Classification of earnings from the crypto assets as business income or capital gains completely depends on the facts and circumstances of each case, said Singhania. If an individual is trading frequently in such assets or his livelihood is dependent on the income from trading in cryptocurrencies, then such earnings are classified as business income.

Navneet Dugar, Advocate and Principal Consultant of Zemis Advisors, said if the income from cryptocurrencies is classified as business income, it will be taxed at the rate applicable for the taxation of business income. If the income from cryptocurrencies is neither classified as business income nor as capital gains, then it will be counted as income from other sources. This is known as residuary income. “In such cases, the applied tax rate will be 25 per cent for the businesses, whereas individuals are taxed as per their respective tax slab rate, after adding the gains to their income.”

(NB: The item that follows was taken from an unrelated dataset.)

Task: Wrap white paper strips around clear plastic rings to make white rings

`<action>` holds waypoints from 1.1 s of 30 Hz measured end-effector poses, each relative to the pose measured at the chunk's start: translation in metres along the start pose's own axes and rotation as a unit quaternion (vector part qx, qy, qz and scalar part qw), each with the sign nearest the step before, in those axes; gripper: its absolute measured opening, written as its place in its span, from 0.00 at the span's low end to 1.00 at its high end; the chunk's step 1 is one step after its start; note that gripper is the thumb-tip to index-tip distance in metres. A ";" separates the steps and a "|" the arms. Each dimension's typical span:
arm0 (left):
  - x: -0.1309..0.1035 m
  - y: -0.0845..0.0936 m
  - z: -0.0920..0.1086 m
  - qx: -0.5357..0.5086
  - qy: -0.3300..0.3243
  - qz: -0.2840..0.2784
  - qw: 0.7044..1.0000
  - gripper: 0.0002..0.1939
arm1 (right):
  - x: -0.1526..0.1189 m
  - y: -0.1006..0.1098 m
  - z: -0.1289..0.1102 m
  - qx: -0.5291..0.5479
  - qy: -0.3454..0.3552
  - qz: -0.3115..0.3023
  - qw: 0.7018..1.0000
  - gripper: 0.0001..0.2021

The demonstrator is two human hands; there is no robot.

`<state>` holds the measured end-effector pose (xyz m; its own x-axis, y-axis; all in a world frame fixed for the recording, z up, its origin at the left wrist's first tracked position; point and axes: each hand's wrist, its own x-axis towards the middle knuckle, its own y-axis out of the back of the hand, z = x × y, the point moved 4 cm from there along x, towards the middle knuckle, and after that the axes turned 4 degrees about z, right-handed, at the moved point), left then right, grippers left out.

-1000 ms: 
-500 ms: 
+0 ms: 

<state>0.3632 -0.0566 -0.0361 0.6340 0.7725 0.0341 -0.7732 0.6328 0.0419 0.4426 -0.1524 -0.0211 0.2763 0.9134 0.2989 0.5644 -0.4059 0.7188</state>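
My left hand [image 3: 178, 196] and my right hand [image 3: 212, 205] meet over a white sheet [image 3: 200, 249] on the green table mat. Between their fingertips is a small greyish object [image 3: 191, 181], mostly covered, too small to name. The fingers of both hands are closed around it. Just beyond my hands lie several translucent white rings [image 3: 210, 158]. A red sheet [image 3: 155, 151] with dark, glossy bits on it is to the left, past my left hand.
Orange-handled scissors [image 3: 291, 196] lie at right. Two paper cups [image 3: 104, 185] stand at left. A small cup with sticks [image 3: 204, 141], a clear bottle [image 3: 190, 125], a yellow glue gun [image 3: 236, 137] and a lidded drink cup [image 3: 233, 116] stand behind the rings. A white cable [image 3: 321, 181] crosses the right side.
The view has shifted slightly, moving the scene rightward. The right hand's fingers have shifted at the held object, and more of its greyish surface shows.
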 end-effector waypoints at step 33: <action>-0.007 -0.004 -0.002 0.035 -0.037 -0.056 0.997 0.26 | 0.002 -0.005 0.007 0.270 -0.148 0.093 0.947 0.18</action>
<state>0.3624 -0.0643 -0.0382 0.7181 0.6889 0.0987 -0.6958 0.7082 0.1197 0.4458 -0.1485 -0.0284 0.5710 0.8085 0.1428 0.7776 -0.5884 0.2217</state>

If the government classifies cryptocurrencies as an asset or commodity, the existing norms are likely to continue. That can change if there is a separate code or guideline for taxation of digital tokens.

Sharat Chandra, a blockchain & emerging tech evangelist, said individuals earning more than Rs 50 lakh yearly have to disclose their holdings according to the Income Tax Act. “Equalization levy shall be applicable if sale is done through an international marketplace platform,” he added.

NFT can represent the right to use underlying assets, which are tangible in nature, Chandra said. “A commodity is being sold at an exchange without physical delivery. In such a case, tax treatment would be the same as in a commodity transaction.”